### How to complete this task:
Your job is to return the whole listing unchanged while skipping its images.
##### Supplied information
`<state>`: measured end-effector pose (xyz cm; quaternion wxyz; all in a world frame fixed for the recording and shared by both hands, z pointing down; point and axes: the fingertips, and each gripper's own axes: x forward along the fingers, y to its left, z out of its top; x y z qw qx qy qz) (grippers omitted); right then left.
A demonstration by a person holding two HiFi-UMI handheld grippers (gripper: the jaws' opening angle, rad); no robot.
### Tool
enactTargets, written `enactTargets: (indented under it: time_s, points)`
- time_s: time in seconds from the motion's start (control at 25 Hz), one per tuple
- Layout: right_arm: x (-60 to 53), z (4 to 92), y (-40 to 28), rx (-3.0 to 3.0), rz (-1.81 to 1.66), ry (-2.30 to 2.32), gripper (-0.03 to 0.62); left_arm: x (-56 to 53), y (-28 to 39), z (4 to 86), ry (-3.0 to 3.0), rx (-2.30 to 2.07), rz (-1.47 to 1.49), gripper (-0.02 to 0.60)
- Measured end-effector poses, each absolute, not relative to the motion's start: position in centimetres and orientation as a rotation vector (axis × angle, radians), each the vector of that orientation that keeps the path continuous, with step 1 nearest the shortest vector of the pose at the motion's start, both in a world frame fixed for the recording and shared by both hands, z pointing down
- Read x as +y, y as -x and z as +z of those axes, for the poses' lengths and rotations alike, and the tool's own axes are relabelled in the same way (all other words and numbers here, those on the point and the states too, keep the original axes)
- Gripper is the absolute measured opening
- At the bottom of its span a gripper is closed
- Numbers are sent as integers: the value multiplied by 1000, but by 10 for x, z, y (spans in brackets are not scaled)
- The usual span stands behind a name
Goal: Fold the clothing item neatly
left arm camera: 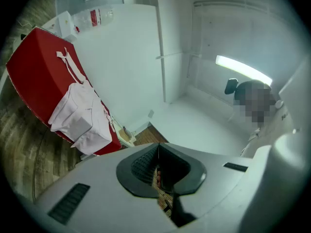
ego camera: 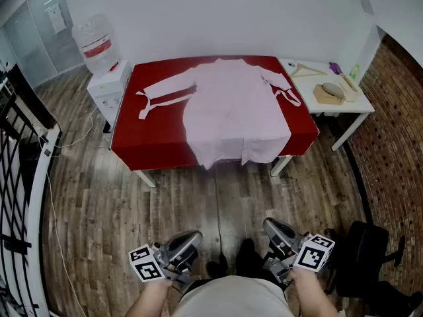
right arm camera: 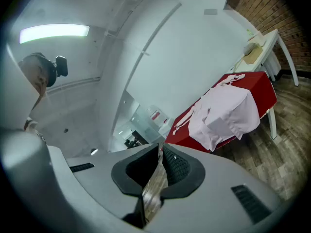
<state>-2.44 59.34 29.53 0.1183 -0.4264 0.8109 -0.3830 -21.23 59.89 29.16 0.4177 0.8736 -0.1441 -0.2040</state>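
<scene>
**A:** Where does the pale pink long-sleeved garment point(ego camera: 234, 107) lie?

**B:** Spread flat on the red-covered rectangular tabletop point(ego camera: 149, 147), well apart from both tools; its hem hangs over the near edge; one sleeve with a tie stretches toward the left end; the other seems folded back near the right end, though it shows small.

**A:** What room is there to move?

**B:** Open brown wood-plank floor point(ego camera: 218, 197) runs between the person and that near edge; bare red cloth lies left of the garment, with a narrower strip on its right.

**A:** And around it?

**B:** A white water dispenser with a clear bottle point(ego camera: 99, 45) stands just beside the left end; a small white tabletop point(ego camera: 360, 107) with a wooden clothes hanger point(ego camera: 305, 68) sits by the right end; a black metal rack point(ego camera: 20, 144) lines the left side; a black chair point(ego camera: 373, 253) stands near the right tool point(ego camera: 274, 230), before a red brick wall point(ego camera: 400, 104).

**A:** The tools?

**B:** The left tool point(ego camera: 188, 242) and the right tool are low by the person's body; each has its jaws pressed together on nothing.
</scene>
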Motion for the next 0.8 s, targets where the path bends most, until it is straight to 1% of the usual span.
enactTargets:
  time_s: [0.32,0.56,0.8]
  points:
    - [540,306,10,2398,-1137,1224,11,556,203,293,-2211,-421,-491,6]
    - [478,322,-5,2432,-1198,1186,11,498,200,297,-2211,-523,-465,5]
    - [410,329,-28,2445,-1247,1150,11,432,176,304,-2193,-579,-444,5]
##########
### Written solution:
`<state>`: measured end-effector pose (xyz cm; quaternion wxyz; all in a world frame fixed for the recording and shared by both hands, z pointing down; point and axes: the fingertips, and each gripper's own axes: x forward along the fingers, y to its left, z out of its top; x y z qw qx qy qz) (grippers omitted); right then left.
A demonstration by a person holding two HiFi-UMI handheld grippers (gripper: the jaws' opening angle, rad); no robot.
### Tool
enactTargets, written `enactTargets: (indented under it: time_s, points)`
- time_s: time in seconds from the motion's start (control at 25 Hz), one per tuple
- Layout: right_arm: x (-60 to 53), z (4 to 92), y (-40 to 28), rx (-3.0 to 3.0), rz (-1.81 to 1.66), ry (-2.30 to 2.32), gripper (-0.03 to 0.62); left_arm: x (-56 to 53), y (-28 to 39), z (4 to 86), ry (-3.0 to 3.0), rx (-2.30 to 2.07), rz (-1.47 to 1.49), gripper (-0.02 to 0.60)
- Measured end-effector poses, each absolute, not relative to the motion's start: position in centimetres and orientation as a rotation vector (axis × angle, radians), each the vector of that orientation that keeps the path continuous, with step 1 nearest the shortest vector of the pose at the motion's start, both in a world frame fixed for the recording and shared by both hands, z pointing down
- Read x as +y, y as -x and z as +z of those axes, for the poses' lengths and rotations alike, and the tool's own axes are relabelled in the same way (all other words and numbers here, those on the point and the states too, keep the original axes)
- Gripper is the absolute measured opening
- At the bottom of its span a gripper is closed
- Numbers are sent as integers: the value multiplied by 1000, but by 10 for x, z, y (spans in brackets are not scaled)
- The usual span stands behind a name
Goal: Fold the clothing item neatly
left arm camera: 
ego camera: 
right arm camera: 
<state>-2.44 59.34 29.53 0.1183 -0.4264 0.8109 -0.3830 -21.23 59.89 29.16 0.4177 0.8736 -0.1441 -0.2040</state>
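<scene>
**A:** Where does the pale pink long-sleeved garment point(ego camera: 234, 107) lie?

**B:** Spread flat on the red-covered rectangular tabletop point(ego camera: 149, 147), well apart from both tools; its hem hangs over the near edge; one sleeve with a tie stretches toward the left end; the other seems folded back near the right end, though it shows small.

**A:** What room is there to move?

**B:** Open brown wood-plank floor point(ego camera: 218, 197) runs between the person and that near edge; bare red cloth lies left of the garment, with a narrower strip on its right.

**A:** And around it?

**B:** A white water dispenser with a clear bottle point(ego camera: 99, 45) stands just beside the left end; a small white tabletop point(ego camera: 360, 107) with a wooden clothes hanger point(ego camera: 305, 68) sits by the right end; a black metal rack point(ego camera: 20, 144) lines the left side; a black chair point(ego camera: 373, 253) stands near the right tool point(ego camera: 274, 230), before a red brick wall point(ego camera: 400, 104).

**A:** The tools?

**B:** The left tool point(ego camera: 188, 242) and the right tool are low by the person's body; each has its jaws pressed together on nothing.
</scene>
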Motion for the next 0.8 s, targets where the path bends most, until it is straight to 1% of the usual span.
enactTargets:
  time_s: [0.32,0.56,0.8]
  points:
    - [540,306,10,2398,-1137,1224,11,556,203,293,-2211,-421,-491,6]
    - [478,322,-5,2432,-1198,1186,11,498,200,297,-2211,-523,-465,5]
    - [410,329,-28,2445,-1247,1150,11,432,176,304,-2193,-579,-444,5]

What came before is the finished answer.